Lo dicono i genitori del 14enne accoltellato mercoledì scorso da un compagno di classe durante l’ora di lezione in laboratorio, all’istituto professionale Leon Battista Alberti. Loro tramiti gli avvocati Marco e Monica Lunedei attraverso cui dicono «di essersi visti costretti» a scrivere questa lettera per «ristabilire la verità» dei fatti.
L’aggressore, infatti, con la Polizia si era subito giustificato dicendo di essere da tempo vessato a scuola e di essersi quindi voluto vendicare di colui che ha definito più volte “bullo”. Situazione rimarcata in Questura e al pubblico ministero della Procura dei Minorenni di Bologna anche dalla madre dell’accoltellatore che ha anche sostenuto di aver informato da tempo della situazione la direzione didattica.


Verità alterata

I genitori della vittima si dicono sconcertati dal «tentativo di spostare l’attenzione da quanto realmente accaduto mediante il montaggio di un caso di bullismo supposto e non verificato, trasformando addirittura l’offensore in presunto oppresso».
A loro avviso, solo grazie ai riflessi del figlio che ha in parte scansato un fendente potenzialmente letale non c’è stato un tragico epilogo. «Nostro figlio, - scrivono - è stato fatto passare falsamente per “un bullo”», mentre l’altro ragazzo «peraltro ripetente e quindi più grande di età, l’ha aggredito a mano armata e a sangue freddo».
I genitori sottolineano che «i compagni di scuola ed il personale scolastico confermano che nostro figlio è un ragazzo solare, socievole, dotato di senso dell’umorismo e di autoironia, forse ingenuo nel considerare tutti amici, compresa la persona che qualche giorno fa ha rischiato di porre fine alla sua vita per uno scambio di battute scherzose reciproche». Quindi non esitano a definire l’accoltellatore «un potenziale omicida» per cui invocano un provvedimento esemplare.
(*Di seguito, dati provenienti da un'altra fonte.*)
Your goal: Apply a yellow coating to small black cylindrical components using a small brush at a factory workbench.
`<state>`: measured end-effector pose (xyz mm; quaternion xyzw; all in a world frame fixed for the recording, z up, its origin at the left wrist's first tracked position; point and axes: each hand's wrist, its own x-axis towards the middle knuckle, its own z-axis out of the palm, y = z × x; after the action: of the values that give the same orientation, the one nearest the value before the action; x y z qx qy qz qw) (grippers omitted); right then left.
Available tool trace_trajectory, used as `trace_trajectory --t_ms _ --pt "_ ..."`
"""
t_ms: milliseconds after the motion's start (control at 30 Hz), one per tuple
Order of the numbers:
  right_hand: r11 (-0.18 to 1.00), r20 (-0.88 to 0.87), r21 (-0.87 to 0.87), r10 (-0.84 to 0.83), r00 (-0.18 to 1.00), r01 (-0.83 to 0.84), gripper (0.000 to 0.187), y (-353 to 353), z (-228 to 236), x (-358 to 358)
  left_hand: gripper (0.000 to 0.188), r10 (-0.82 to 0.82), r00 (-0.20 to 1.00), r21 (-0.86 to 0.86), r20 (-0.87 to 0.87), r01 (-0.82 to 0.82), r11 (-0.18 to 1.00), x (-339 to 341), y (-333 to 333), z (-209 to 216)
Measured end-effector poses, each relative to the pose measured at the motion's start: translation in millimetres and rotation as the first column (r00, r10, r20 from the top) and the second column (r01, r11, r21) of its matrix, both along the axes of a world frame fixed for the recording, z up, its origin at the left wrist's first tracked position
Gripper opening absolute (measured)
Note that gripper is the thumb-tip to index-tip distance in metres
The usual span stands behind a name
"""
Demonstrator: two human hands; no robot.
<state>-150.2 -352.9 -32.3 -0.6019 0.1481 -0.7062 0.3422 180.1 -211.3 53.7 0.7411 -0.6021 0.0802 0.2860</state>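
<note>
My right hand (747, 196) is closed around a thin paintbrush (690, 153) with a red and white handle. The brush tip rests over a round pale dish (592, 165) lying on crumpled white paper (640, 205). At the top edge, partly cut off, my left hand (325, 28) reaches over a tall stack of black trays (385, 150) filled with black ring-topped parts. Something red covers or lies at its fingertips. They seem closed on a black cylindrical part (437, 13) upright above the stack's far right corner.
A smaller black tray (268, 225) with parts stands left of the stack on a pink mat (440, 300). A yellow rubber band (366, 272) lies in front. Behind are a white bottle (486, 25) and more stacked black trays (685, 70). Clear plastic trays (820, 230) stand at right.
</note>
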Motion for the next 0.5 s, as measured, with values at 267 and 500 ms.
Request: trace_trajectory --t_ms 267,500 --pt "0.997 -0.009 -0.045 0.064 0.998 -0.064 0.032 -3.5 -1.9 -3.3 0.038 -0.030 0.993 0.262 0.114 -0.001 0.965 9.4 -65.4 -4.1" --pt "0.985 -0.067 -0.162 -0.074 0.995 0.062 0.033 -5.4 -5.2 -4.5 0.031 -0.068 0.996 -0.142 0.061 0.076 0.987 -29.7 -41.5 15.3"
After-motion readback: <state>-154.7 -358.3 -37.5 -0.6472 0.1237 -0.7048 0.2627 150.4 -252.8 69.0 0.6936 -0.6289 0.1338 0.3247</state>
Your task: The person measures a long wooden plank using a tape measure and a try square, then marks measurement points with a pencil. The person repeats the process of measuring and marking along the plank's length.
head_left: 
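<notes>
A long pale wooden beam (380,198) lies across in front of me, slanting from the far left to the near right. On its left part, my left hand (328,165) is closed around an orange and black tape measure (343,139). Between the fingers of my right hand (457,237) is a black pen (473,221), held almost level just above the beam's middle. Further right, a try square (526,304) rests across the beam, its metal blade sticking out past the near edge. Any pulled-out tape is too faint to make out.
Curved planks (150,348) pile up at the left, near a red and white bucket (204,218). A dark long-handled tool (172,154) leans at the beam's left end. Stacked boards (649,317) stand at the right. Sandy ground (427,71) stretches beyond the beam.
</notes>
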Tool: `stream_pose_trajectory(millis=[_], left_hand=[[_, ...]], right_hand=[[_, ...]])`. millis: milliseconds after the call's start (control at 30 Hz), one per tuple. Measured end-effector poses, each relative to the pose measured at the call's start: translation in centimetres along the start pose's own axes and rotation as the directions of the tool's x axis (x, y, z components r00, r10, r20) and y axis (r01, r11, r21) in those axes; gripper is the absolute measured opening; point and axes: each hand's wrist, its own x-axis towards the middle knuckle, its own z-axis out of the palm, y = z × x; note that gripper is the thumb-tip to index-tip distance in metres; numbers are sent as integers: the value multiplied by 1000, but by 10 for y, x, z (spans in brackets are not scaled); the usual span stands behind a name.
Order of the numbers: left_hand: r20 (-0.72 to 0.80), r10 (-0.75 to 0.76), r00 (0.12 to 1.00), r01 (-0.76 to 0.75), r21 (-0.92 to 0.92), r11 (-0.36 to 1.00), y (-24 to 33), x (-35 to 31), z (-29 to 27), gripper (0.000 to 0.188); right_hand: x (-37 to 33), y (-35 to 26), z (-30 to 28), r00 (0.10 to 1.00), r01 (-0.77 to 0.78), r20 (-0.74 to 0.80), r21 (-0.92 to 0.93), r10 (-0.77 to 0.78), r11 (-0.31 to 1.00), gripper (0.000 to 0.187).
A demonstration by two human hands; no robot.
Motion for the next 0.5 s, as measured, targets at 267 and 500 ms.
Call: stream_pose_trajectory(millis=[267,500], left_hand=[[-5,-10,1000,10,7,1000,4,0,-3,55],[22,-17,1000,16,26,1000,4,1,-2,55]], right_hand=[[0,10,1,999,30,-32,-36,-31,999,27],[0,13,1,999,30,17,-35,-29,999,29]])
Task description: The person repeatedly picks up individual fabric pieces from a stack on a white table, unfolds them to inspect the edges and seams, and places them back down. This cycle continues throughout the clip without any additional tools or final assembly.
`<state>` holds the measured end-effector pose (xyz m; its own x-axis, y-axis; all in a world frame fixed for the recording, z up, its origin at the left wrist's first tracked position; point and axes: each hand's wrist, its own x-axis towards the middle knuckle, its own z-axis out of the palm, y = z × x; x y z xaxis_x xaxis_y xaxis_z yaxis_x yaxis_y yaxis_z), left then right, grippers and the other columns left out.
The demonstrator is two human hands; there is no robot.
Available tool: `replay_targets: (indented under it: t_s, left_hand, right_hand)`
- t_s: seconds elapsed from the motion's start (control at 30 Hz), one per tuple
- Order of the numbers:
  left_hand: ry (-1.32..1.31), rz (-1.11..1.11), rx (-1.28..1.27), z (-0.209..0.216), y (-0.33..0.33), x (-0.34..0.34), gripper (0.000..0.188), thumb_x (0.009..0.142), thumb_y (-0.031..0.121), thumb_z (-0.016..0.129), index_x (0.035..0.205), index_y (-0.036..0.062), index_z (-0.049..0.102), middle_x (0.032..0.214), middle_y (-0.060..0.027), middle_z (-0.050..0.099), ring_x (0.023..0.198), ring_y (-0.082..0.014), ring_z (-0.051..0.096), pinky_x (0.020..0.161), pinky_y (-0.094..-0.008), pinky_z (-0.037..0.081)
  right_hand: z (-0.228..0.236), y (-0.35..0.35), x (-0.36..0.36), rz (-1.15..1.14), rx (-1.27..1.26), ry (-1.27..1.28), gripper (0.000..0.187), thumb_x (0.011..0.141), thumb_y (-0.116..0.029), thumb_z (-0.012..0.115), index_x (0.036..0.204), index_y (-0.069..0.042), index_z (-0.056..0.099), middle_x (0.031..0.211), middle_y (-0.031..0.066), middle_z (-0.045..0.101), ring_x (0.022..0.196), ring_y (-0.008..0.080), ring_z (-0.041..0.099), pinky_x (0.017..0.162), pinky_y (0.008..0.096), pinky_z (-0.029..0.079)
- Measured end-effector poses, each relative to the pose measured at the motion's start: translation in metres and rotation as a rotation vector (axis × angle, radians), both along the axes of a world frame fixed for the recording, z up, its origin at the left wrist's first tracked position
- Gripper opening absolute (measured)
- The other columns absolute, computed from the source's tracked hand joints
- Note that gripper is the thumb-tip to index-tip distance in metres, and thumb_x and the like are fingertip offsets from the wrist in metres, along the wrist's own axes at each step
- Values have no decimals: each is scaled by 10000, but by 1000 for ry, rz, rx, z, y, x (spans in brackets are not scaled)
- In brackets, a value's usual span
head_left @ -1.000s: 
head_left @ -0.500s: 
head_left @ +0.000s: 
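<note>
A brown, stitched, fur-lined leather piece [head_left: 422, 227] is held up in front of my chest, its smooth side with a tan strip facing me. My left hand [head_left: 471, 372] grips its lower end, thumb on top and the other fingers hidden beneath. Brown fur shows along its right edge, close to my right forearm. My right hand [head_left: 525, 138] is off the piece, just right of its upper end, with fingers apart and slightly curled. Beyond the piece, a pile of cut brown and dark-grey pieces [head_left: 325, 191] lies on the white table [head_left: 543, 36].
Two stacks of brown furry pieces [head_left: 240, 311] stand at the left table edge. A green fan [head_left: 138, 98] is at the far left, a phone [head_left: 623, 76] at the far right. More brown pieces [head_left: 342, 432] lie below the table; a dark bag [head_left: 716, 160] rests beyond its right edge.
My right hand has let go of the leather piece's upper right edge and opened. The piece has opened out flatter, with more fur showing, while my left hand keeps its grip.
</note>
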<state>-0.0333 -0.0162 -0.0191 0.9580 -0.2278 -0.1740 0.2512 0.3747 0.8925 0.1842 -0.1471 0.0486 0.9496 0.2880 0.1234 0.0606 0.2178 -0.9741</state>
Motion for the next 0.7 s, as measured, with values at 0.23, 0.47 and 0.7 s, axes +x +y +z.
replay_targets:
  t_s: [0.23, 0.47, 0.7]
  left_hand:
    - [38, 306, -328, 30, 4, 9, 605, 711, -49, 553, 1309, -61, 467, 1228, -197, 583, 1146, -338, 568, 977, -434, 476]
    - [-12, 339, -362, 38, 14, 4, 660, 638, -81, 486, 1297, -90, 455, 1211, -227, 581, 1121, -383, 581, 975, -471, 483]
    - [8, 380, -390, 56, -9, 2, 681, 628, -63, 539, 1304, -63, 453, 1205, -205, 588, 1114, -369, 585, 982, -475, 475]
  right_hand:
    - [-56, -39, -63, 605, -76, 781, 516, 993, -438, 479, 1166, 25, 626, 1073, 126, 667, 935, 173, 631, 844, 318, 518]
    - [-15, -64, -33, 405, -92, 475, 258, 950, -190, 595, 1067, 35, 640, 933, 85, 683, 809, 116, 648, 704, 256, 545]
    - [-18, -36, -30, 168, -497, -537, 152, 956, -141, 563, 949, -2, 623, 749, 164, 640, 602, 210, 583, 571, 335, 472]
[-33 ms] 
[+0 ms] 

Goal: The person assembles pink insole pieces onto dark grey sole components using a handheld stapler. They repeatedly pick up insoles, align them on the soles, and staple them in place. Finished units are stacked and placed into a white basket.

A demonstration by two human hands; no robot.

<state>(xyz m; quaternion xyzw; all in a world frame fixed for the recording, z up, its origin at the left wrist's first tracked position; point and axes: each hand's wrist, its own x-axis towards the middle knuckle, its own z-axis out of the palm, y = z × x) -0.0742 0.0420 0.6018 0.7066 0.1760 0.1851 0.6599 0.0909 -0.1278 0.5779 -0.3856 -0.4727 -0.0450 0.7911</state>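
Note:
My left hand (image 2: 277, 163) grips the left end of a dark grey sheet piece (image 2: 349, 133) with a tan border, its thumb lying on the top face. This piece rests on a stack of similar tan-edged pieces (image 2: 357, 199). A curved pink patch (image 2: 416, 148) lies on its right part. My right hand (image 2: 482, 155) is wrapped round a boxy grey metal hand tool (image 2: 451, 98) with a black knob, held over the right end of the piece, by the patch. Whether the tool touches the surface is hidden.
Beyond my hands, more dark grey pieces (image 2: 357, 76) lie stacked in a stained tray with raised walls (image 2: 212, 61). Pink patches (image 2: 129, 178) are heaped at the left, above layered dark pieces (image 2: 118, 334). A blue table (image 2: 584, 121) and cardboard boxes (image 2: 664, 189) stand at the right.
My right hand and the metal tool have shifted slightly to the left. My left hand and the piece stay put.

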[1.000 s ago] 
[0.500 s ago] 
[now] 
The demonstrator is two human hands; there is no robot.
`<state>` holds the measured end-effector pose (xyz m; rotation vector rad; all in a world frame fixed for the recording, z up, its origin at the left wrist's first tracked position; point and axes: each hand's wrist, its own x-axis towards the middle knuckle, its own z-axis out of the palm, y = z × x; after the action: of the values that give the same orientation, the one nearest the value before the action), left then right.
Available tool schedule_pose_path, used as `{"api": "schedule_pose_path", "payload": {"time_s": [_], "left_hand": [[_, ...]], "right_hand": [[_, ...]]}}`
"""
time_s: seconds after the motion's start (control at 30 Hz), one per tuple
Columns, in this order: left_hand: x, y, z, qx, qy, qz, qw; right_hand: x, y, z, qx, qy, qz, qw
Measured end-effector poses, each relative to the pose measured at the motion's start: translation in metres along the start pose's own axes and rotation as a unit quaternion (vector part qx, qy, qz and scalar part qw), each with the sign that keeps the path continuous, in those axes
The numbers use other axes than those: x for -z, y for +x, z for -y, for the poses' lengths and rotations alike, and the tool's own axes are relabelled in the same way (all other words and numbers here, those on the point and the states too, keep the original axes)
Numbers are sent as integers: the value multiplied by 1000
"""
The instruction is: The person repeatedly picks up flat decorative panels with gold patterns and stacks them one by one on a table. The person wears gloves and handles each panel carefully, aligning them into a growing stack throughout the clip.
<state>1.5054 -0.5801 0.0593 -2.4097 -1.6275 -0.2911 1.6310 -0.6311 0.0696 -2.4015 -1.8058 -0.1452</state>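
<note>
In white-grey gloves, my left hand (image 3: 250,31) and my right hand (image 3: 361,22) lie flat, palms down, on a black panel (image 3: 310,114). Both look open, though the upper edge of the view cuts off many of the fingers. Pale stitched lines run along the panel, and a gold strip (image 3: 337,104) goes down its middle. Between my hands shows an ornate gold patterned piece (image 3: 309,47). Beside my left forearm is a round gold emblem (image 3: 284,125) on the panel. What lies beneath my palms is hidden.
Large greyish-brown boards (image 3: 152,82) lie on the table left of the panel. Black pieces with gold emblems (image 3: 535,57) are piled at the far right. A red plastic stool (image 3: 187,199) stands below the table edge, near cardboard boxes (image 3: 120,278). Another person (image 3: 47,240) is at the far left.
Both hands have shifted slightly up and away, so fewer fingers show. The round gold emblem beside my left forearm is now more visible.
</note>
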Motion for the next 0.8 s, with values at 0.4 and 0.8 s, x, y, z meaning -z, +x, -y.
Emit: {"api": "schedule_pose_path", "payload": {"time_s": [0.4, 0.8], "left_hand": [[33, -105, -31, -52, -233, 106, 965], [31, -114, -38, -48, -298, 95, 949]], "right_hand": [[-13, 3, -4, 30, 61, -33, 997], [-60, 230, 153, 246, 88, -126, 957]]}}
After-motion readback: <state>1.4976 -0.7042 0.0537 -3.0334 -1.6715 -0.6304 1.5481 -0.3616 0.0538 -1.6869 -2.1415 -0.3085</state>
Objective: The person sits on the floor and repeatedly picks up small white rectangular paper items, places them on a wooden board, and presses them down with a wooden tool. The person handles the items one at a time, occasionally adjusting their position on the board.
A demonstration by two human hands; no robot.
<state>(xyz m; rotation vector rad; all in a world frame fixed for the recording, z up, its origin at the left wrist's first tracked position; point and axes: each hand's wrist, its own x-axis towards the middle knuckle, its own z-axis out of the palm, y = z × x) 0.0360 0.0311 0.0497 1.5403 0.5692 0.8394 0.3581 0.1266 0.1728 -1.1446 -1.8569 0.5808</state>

«L’augurio - concludono - è che non capiti ad altri ragazzi di andare a scuola, dove dovrebbero essere tutelati e protetti, e rischiare di morire per un’aggressione violenta ed insensata, per poi vedersi accusati di fatti falsi da una macchina del fango mediatica. Certe condotte non possono e non devono essere ammesse né tollerate. In caso contrario si tratterà solamente di aspettare che un fatto del genere ricapiti, forse la prossima volta con esiti letali».